New research that sheds light on the biological mechanisms behind cranberry's protective properties for recurrent urinary tract infections (UTI) may also point towards a potential role for cranberry derivatives in medical devices.
Consumption of cranberry proanthocyanidins (PACs) in for form of juice or a powdered extract could reduce the risk of recurring or chronic UTIs by blocking the ability of certain bacteria implicated in UTIs to move, colonise and grow, according to new research from Canada.
The study, published in the Canadian Journal of Microbiology, found that cranberry powder inhibited the ability of Proteus mirabilis, a bacterium frequently implicated in complicated UTIs, to swarm on agar plates and swim within the agar.

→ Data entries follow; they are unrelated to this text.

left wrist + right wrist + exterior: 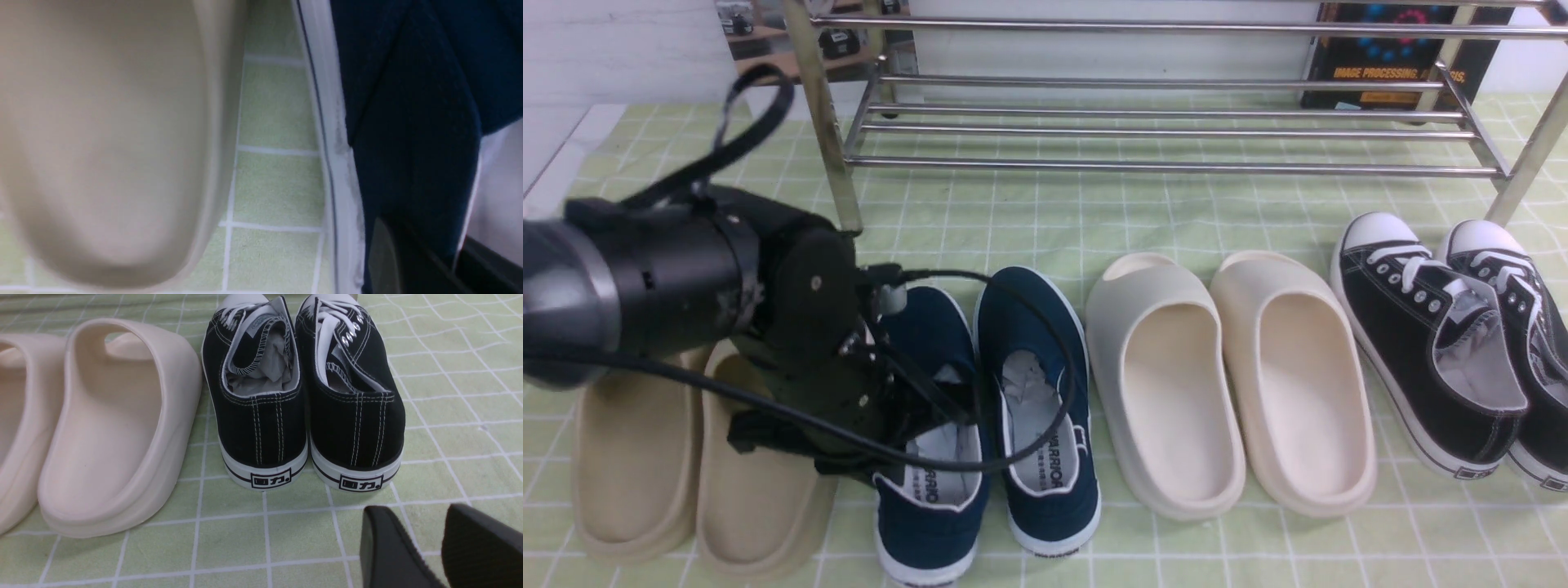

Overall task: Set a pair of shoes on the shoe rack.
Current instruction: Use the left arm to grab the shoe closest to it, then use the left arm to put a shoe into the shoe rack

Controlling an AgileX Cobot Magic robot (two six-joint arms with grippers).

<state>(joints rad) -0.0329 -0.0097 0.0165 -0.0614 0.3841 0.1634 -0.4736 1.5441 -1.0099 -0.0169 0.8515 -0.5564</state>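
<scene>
Lower centre of the front view, both navy slip-ons lay unracked; my left fingers pinched one's collar, my right fingers were parted. Shoe rack, upper frame: both placements left.

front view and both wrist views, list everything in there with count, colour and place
navy canvas slip-on sneakers: 2, white soles, centre-left on the cloth
beige foam slides: 2, far left, partly behind the left arm
cream foam slides: 2, right of the navy pair
black canvas lace-up sneakers: 2, white toe caps, far right
chrome tube shoe rack: 1, silver, behind the shoes
checked cloth: 1, green and white, under the shoes
dark printed item: 1, behind the rack, right side
photo-printed item: 1, brown and grey, behind the rack, left side
left pincer: 1, dark, closed on the side of the left navy sneaker
right pincer: 1, dark, open above the cloth
</scene>
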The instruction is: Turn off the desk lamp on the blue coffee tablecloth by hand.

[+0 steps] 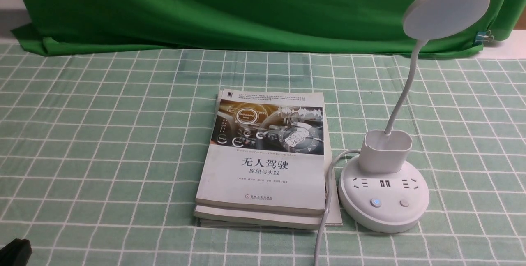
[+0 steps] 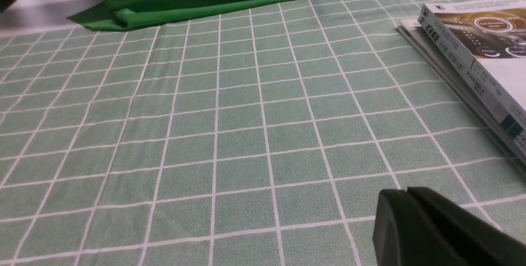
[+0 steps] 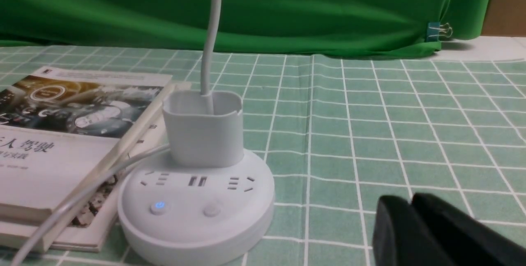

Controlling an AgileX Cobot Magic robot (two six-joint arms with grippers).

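While both black tools, left [image 2: 404, 194] and right [image 3: 407, 202], are sitting pressed together, the white disc-headed desk lamp [image 1: 384, 200] is standing on the pale green grid-lined tablecloth [image 1: 102, 142], touching stacked white-covered books [image 1: 265, 163].

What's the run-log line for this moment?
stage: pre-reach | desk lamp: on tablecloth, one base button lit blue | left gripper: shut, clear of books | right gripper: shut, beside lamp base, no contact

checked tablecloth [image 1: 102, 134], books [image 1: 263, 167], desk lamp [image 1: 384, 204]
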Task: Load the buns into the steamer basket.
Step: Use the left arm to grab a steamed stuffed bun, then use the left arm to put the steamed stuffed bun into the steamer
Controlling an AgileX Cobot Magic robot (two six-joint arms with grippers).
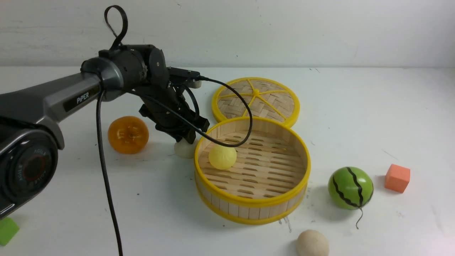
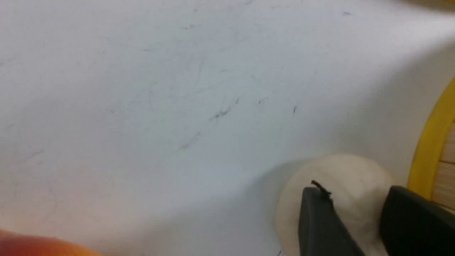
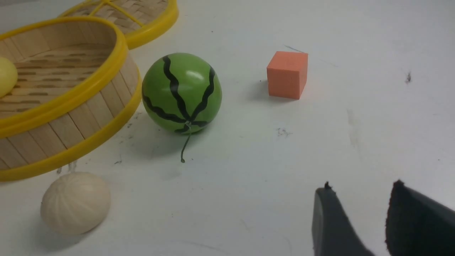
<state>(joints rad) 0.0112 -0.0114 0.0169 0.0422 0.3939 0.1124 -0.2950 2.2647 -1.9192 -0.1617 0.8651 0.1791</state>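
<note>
White tabletop, white wall. From the front, your left gripper (image 1: 187, 138) hangs just over a white bun (image 1: 184, 150) right beside the basket (image 1: 245, 212); I judge it is lined up to grab it. Inside the basket sits only the yellow bun (image 1: 222, 157), and a beige bun (image 1: 312, 243) lies outside, near its front rim. At the left wrist, the jaws stand spread astride that white bun, nothing pinched. At the right wrist, your right gripper (image 3: 360, 192) is spread and empty, well clear of the basket.

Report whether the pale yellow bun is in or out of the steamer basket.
In. The pale yellow bun sits on the slats inside the steamer basket, enclosed by its wall and below its yellow rim.
</note>
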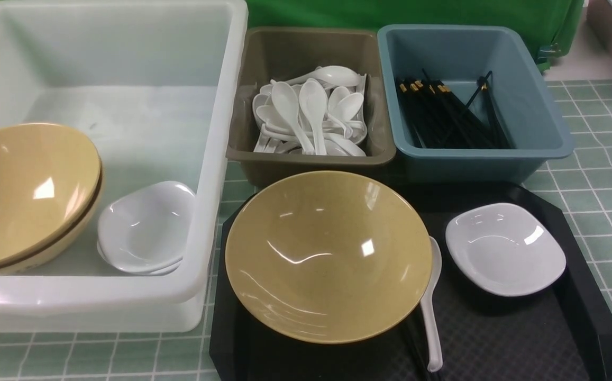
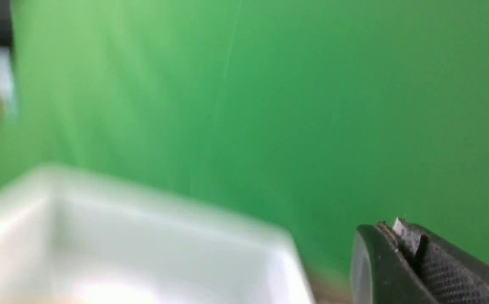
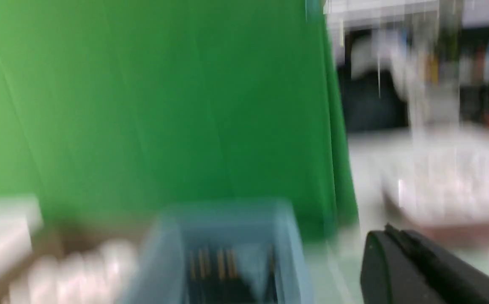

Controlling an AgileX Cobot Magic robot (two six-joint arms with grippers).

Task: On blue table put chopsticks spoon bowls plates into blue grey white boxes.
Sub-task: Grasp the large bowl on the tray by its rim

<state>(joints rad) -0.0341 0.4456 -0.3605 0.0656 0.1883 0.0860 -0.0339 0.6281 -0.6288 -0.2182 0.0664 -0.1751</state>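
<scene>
student: desk (image 1: 591, 159) layout, front view: which box holds what?

tutor: white box (image 1: 216, 159), at the left, holds two stacked bowls (image 1: 25, 185), tilted against its left side, with a few stacked plates (image 1: 144, 227) just beside them. grey box (image 1: 306, 53), in the middle, holds a heap of white spoons (image 1: 311, 111). blue box (image 1: 538, 106), at the right, holds black chopsticks (image 1: 443, 116) with gold bands.

student: and outside the boxes?

tutor: black tray (image 1: 496, 338), in front of the grey and blue boxes, carries three items. loose bowl (image 1: 327, 254), tan, stands upright. loose spoon (image 1: 431, 317) lies along that bowl's right rim, scoop end toward the boxes. loose plate (image 1: 505, 248) sits apart, further right.

student: state of the jaws?

tutor: left jaws, in the left wrist view, are pressed together with nothing between them, near a blurred corner of the white box and facing a green backdrop (image 2: 269, 105). right jaws, in the right wrist view, are likewise pressed together and empty, near the blue box. that view is blurred, though the chopsticks' gold bands show.
</scene>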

The team, led by Professor Nathalie Tufenkji of McGill University also found that that increasing concentrations of cranberry powder reduced the bacteria's production of urease - an enzyme that contributes to the virulence of infections.

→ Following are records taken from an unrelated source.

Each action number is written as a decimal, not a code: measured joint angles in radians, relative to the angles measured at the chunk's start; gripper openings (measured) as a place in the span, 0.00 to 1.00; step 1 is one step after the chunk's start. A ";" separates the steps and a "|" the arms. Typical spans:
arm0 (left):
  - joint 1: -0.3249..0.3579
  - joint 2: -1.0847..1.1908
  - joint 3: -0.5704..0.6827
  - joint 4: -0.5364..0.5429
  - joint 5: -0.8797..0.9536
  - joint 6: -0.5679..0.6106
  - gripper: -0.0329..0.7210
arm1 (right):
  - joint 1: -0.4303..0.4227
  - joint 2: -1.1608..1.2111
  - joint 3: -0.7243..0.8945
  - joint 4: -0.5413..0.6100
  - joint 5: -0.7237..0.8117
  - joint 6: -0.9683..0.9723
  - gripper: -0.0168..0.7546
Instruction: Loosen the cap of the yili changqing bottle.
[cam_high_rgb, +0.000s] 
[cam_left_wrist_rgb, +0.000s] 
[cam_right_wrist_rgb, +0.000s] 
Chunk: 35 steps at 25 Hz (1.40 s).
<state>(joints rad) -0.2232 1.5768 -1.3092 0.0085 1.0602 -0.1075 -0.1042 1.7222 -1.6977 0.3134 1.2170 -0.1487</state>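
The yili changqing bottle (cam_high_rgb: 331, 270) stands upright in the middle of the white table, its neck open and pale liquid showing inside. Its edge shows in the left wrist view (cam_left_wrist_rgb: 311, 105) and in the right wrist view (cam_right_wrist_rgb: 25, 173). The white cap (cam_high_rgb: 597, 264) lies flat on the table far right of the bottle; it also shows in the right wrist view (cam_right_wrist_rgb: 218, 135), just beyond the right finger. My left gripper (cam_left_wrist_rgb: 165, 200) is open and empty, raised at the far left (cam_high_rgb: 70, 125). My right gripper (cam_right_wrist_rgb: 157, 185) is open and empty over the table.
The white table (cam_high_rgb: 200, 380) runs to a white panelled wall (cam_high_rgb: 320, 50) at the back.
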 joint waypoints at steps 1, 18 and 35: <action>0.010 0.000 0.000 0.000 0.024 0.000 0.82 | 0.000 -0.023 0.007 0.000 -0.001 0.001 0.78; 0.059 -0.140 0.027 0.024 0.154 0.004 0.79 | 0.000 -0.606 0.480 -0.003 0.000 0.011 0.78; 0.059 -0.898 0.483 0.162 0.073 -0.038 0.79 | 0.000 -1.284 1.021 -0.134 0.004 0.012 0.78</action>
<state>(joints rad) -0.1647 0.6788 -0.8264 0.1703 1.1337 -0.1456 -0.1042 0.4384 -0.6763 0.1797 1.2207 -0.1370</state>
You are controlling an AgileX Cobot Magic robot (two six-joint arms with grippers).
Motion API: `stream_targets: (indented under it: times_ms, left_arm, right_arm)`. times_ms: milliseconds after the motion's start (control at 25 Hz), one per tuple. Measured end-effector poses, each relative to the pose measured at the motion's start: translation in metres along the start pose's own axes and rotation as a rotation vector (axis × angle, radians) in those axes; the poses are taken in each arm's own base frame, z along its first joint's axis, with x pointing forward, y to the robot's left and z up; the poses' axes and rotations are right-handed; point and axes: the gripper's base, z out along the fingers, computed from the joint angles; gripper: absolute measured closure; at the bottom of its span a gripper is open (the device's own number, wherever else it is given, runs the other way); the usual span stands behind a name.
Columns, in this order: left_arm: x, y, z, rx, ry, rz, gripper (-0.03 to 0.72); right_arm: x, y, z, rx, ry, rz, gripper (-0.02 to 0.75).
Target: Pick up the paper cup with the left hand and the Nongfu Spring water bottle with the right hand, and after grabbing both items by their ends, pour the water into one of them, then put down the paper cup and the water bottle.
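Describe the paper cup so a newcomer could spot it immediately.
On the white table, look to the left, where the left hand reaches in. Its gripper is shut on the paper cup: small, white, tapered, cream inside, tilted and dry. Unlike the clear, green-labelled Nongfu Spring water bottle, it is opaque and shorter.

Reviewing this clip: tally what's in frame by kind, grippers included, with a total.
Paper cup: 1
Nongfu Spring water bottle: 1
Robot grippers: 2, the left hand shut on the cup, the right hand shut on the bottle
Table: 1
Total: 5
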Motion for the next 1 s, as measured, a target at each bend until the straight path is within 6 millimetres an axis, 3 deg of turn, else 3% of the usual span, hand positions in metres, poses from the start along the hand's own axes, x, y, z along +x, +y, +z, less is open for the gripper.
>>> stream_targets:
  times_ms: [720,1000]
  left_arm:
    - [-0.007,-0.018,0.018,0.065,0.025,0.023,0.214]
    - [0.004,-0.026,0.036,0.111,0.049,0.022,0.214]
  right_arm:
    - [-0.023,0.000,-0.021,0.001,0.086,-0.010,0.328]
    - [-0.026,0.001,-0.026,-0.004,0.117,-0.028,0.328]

"While the effects of cranberry in living organisms remain subject to further study, our findings highlight the role that cranberry consumption might play in the prevention of chronic infections," said Tufenkji, who noted that the new results build on previous work by the McGill lab, which suggested that cranberry materials hinder movement of other bacteria involved in UTIs.
Meanwhile, a second study from Tufenkji, in collaboration with McGill's Professor Showan Nazhat, showed that cranberry-enriched silicone substrates impaired the spread of Proteus mirabilis - pointing to the potential for cranberry derivatives to block the spread of bacteria in medical equipment and medical devices such as catheters.
"Based on the demonstrated bioactivity of cranberry, its use in catheters and other medical devices could someday yield considerable benefits to patient health," Tufenkji added.